* Exercise prompt:
Out of the lines below, please list those that hold the string "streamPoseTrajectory".

* Given material:
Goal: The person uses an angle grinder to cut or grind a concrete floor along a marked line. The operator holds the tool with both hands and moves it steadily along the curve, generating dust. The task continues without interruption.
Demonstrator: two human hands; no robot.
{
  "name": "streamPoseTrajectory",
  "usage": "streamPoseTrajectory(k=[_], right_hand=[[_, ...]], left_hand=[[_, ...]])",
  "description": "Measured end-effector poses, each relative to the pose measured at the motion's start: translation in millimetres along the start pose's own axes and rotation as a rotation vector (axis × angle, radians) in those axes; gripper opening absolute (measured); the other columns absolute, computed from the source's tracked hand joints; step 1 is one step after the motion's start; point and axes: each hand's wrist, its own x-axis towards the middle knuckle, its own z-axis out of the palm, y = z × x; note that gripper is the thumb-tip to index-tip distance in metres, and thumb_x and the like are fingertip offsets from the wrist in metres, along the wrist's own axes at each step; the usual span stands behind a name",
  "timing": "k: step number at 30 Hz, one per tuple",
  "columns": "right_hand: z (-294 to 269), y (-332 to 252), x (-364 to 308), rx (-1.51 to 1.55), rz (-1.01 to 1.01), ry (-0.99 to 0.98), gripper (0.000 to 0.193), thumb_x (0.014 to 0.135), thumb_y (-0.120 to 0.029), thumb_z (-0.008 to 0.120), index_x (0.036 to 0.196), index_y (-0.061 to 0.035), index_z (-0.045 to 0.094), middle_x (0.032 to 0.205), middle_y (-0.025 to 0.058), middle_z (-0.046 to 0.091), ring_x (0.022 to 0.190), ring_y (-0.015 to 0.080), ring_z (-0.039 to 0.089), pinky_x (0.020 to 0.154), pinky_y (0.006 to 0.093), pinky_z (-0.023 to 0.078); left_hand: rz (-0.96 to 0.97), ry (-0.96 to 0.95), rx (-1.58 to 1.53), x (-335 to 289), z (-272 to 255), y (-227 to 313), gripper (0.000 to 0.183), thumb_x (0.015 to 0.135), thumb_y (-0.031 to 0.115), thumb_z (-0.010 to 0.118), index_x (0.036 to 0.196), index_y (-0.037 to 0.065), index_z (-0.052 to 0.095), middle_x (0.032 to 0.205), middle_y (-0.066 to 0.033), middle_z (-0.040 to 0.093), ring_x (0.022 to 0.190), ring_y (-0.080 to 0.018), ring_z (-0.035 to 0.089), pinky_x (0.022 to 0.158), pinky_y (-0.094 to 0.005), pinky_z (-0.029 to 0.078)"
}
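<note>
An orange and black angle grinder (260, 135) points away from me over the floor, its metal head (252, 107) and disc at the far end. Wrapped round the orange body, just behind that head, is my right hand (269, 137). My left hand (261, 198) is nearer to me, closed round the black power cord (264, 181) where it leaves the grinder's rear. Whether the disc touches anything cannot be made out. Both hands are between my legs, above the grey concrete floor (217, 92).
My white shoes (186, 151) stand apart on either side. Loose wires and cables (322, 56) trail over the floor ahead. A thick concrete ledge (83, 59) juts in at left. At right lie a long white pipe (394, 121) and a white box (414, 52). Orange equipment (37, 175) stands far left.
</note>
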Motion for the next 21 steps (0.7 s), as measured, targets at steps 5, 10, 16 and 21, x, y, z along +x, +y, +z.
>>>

* Task response:
  "name": "streamPoseTrajectory",
  "usage": "streamPoseTrajectory(k=[_], right_hand=[[_, ...]], left_hand=[[_, ...]])",

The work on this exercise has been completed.